- EXERCISE BRIEF: Reproduce the following material exactly, including every line.

- INFORMATION PROVIDED:
━━━━━━━━

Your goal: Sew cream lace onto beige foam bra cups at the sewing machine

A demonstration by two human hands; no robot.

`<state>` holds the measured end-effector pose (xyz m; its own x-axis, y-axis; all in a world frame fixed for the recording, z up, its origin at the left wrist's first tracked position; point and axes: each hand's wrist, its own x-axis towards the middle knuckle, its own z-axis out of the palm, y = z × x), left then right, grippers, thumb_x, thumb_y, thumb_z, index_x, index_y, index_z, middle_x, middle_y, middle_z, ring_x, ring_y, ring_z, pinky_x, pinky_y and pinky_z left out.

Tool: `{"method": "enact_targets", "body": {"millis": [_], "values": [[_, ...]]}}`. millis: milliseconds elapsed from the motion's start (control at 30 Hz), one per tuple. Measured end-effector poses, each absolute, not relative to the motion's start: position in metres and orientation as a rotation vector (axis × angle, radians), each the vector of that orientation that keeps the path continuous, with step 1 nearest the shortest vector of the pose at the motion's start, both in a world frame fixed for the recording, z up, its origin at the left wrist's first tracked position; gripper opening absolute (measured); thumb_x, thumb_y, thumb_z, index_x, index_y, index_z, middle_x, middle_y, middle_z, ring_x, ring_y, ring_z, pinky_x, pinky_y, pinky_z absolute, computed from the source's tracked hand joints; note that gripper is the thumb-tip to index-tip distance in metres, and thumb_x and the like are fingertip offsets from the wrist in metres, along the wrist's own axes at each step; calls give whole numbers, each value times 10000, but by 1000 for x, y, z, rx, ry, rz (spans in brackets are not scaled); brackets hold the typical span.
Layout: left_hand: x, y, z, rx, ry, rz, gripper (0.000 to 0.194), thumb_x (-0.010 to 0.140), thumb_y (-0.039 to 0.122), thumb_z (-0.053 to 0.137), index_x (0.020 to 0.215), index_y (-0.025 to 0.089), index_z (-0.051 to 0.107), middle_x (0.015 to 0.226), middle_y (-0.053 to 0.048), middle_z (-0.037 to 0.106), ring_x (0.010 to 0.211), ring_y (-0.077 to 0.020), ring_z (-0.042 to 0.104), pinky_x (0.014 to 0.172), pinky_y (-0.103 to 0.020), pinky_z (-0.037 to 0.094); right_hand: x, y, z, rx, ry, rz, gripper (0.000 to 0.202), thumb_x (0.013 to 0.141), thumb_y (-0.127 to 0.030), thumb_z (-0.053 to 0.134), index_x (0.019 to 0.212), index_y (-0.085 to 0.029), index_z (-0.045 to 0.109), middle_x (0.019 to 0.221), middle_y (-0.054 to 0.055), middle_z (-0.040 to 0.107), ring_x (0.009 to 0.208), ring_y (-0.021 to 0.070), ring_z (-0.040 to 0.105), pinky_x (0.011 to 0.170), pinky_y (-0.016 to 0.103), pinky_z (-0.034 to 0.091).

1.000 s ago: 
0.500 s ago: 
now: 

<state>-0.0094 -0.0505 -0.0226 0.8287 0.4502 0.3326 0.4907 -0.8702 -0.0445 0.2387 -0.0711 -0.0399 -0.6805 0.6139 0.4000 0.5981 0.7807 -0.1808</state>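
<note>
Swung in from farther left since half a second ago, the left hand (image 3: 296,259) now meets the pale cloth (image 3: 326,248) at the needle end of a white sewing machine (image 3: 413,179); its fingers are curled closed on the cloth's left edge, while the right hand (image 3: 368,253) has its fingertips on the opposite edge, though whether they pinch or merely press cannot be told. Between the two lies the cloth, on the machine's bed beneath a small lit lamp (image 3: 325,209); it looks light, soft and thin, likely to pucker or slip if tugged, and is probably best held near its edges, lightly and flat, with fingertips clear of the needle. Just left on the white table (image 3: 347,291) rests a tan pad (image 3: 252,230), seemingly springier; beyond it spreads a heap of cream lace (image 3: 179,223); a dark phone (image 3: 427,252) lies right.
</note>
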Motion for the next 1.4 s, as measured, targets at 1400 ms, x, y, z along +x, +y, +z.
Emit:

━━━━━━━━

- PROBLEM SOLUTION:
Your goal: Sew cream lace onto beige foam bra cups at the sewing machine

A demonstration by two human hands; no robot.

`<state>` holds the measured end-effector pose (xyz m; its own x-axis, y-axis; all in a world frame fixed for the recording, z up, its origin at the left wrist's first tracked position; point and axes: each hand's wrist, its own x-axis towards the middle knuckle, its own z-axis out of the palm, y = z × x), left then right, grippers, thumb_x, thumb_y, thumb_z, index_x, index_y, index_z, middle_x, middle_y, middle_z, ring_x, ring_y, ring_z, pinky_x, pinky_y and pinky_z left out.

Tool: `{"method": "enact_targets", "body": {"millis": [_], "values": [[_, ...]]}}`. millis: milliseconds elapsed from the motion's start (control at 30 Hz), one per tuple. Measured end-effector poses, each absolute, not relative to the motion's start: position in metres and orientation as a rotation vector (axis × angle, radians), each the vector of that orientation that keeps the path continuous, with step 1 nearest the shortest vector of the pose at the motion's start, both in a world frame fixed for the recording, z up, its origin at the left wrist's first tracked position; gripper opening absolute (measured); thumb_x, thumb_y, thumb_z, index_x, index_y, index_z, middle_x, middle_y, middle_z, ring_x, ring_y, ring_z, pinky_x, pinky_y, pinky_z absolute, computed from the source's tracked hand joints; note that gripper is the thumb-tip to index-tip distance in metres, and thumb_x and the like are fingertip offsets from the wrist in metres, along the wrist's own axes at each step; calls give whole numbers, each value times 10000, but by 1000 for x, y, z, rx, ry, rz (spans in brackets are not scaled); brackets hold the typical span.
Layout: left_hand: x, y, z, rx, ry, rz, gripper (0.000 to 0.194), thumb_x (-0.010 to 0.140), thumb_y (-0.039 to 0.122), thumb_z (-0.053 to 0.137), index_x (0.020 to 0.215), index_y (-0.025 to 0.089), index_z (-0.051 to 0.107), middle_x (0.015 to 0.226), middle_y (-0.053 to 0.048), middle_z (-0.037 to 0.106), ring_x (0.010 to 0.211), ring_y (-0.077 to 0.020), ring_z (-0.042 to 0.104), pinky_x (0.014 to 0.172), pinky_y (-0.103 to 0.020), pinky_z (-0.037 to 0.094); right_hand: x, y, z, rx, ry, rz, gripper (0.000 to 0.202), thumb_x (0.013 to 0.141), thumb_y (-0.127 to 0.030), thumb_z (-0.053 to 0.134), index_x (0.019 to 0.212), index_y (-0.085 to 0.029), index_z (-0.045 to 0.109), middle_x (0.019 to 0.221), middle_y (-0.054 to 0.055), middle_z (-0.040 to 0.107), ring_x (0.009 to 0.208), ring_y (-0.021 to 0.070), ring_z (-0.040 to 0.105), pinky_x (0.011 to 0.170), pinky_y (-0.016 to 0.103), pinky_z (-0.034 to 0.091).

1.000 s ago: 
0.500 s ago: 
now: 

<state>-0.0094 -0.0505 -0.0226 0.8287 0.4502 0.3326 0.4907 -0.8702 -0.0445 0.2387 -0.0711 -0.0399 -0.6805 0.6139 0.4000 0.5981 0.7807 -0.1808</state>
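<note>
Swung in from farther left since half a second ago, the left hand (image 3: 296,259) now meets the pale cloth (image 3: 326,248) at the needle end of a white sewing machine (image 3: 413,179); its fingers are curled closed on the cloth's left edge, while the right hand (image 3: 368,253) has its fingertips on the opposite edge, though whether they pinch or merely press cannot be told. Between the two lies the cloth, on the machine's bed beneath a small lit lamp (image 3: 325,209); it looks light, soft and thin, likely to pucker or slip if tugged, and is probably best held near its edges, lightly and flat, with fingertips clear of the needle. Just left on the white table (image 3: 347,291) rests a tan pad (image 3: 252,230), seemingly springier; beyond it spreads a heap of cream lace (image 3: 179,223); a dark phone (image 3: 427,252) lies right.
</note>
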Motion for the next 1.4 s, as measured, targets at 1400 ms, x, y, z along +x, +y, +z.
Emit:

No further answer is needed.